Real-time coverage of wildfires event on Pandita Data.
🔥 OPEN LIVE 3D WILDFIRE GLOBEThe sky glows orange. Smoke rises in thick columns above the northern Wisconsin forest, rolling eastward in the April wind. But no evacuation sirens wail. No homes burn. Instead, prescribed fire managers stand at the perimeter of the Burnett County landscape, watching carefully as 300 acres of controlled flame reshape the ecosystem intentionally—a calculated act of ecological healing.
This is not a wildfire raging out of control. This is fire as medicine. And it tells us something profound about how we're learning to work with planetary systems instead of against them.
Prescribed burns like RX-12, RX-13, and RX-14 in Burnett, Wisconsin exist because fire is not the enemy of healthy forests—fire is the architect of them. For millennia, lightning strikes and Indigenous burning practices created a patchwork of young forests, oak savannas, and open understories across North America. Modern fire suppression, however, has created a tinderbox: dense accumulation of dead wood, a thick understory choked with fuel, and an ecosystem starved of the regeneration cycle it evolved to depend upon.
The burn here, at 45.715°N, 92.689°W, targets coniferous and mixed hardwood forest typical of the Great Lakes transition zone. Managers time the burn for spring (April 2026), when soil moisture is still adequate, when deciduous trees haven't fully leafed out (reducing overstory damage), and when weather patterns allow precise control. The flame consumes leaf litter, dead branches, and small woody material—removing fuel that would otherwise feed a catastrophic wildfire.
Temperature at the fire line reaches 1,500–2,000°F in the active zone, but lower-intensity heat kills seeds of invasive species and triggers germination of fire-adapted plants. Oak seedlings, suppressed for decades, suddenly access light. Nutrient-rich ash fertilizes the soil. Wildlife habitat improves within a single growing season.

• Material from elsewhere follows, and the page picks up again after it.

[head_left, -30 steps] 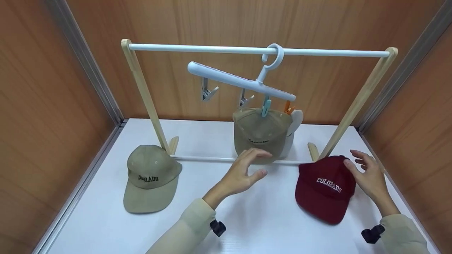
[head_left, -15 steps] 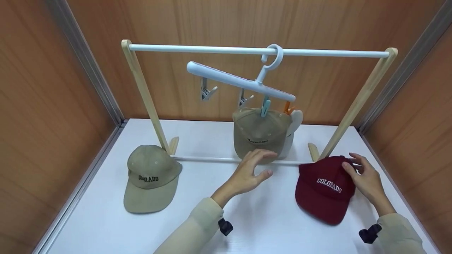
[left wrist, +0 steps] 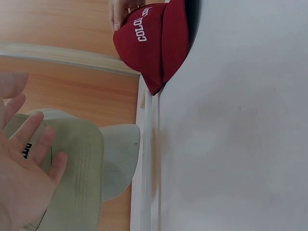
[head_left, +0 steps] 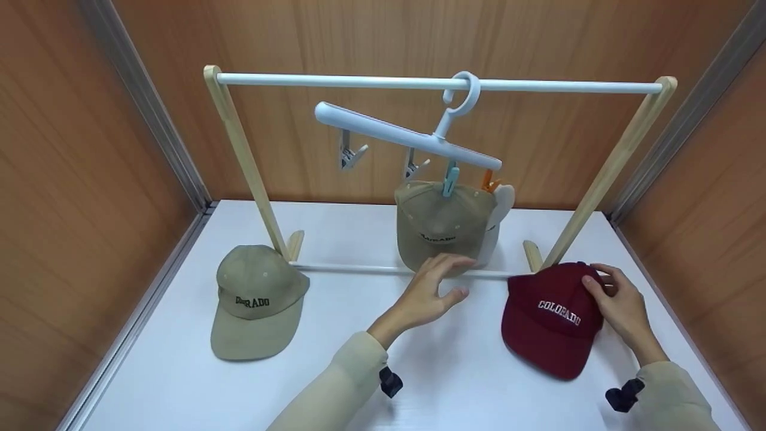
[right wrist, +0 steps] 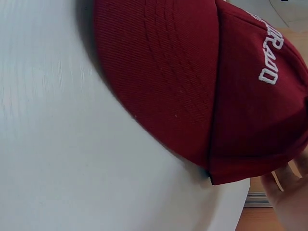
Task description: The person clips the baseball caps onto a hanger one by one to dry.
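Note:
A dark red baseball cap (head_left: 550,320) lettered COLORADO lies on the white table at the right. My right hand (head_left: 622,308) pinches its back edge, thumb on the crown and fingers behind, partly hidden. My left hand (head_left: 428,296) is held out with loosely spread fingers, in front of the hanging olive cap (head_left: 443,221); the left wrist view shows this hand (left wrist: 26,178) over that cap. A teal clip (head_left: 450,181) fastens the olive cap to a pale blue hanger (head_left: 407,137). Behind it hangs a whitish cap (head_left: 491,242), near an orange clip (head_left: 489,181).
A wooden rack with a white top rod (head_left: 359,81) carries the hanger, which slopes down to the right. Two grey clips (head_left: 352,157) hang from its left part. Another olive cap (head_left: 257,302) lies at the left on the table (head_left: 179,383). Wood-grain walls (head_left: 78,179) enclose the table.
My right hand has moved left onto the back of the red cap, and its fingers have closed in. My left hand has drifted slightly right. The caps stay in place.

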A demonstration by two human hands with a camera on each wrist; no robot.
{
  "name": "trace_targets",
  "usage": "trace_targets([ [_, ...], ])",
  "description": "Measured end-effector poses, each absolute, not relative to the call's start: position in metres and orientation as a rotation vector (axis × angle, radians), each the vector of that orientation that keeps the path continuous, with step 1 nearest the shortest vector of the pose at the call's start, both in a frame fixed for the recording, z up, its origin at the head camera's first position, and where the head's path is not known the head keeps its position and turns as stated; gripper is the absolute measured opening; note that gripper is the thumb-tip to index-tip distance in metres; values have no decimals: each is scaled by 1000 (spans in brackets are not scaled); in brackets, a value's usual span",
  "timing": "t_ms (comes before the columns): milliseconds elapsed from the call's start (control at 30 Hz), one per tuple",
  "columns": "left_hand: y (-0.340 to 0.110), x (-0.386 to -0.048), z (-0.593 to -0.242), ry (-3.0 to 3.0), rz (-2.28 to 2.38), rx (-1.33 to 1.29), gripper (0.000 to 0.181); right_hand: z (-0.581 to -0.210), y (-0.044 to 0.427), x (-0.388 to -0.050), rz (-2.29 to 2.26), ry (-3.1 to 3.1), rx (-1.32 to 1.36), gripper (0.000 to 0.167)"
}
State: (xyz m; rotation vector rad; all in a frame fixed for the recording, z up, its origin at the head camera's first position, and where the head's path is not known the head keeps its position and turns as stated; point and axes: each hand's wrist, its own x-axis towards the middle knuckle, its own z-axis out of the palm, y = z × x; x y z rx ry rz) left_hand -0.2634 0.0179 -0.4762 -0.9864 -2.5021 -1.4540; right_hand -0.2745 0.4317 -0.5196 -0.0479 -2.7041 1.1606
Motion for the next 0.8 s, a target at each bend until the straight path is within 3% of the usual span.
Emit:
trace_targets([
  [800,28,-267,-483,-2517,-1501,-978,45,-505,424,-272,1448,-2571,-62,54],
])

Prescribed burns are monitored via NOAA thermal infrared satellites, USGS ground crews, and real-time weather feeds. Our 3D wildfire simulation engine ingests live satellite hotspot data, fuel moisture indices, and wind vectors to model burn progression in near-real time. You can watch the flame front advance, see how smoke dispersal patterns shift with atmospheric layers, and understand why a 20-mph wind shift forces managers to pause ignition. This transparency—live data, live visualization—is how communities and land managers build confidence in prescribed fire as a tool, not a threat.
Who ignites them? Certified burn managers employed by state/federal agencies (Wisconsin DNR, USDA Forest Service) and tribal nations.
When are they safe? Spring and fall when fuel moisture is adequate, wind is predictable, and dormant-season timing minimizes vegetation damage.
Why now? The U.S. faces a 10-million-acre backlog of lands needing restoration. Prescribed burns reduce the risk and severity of wildfires that cost billions annually.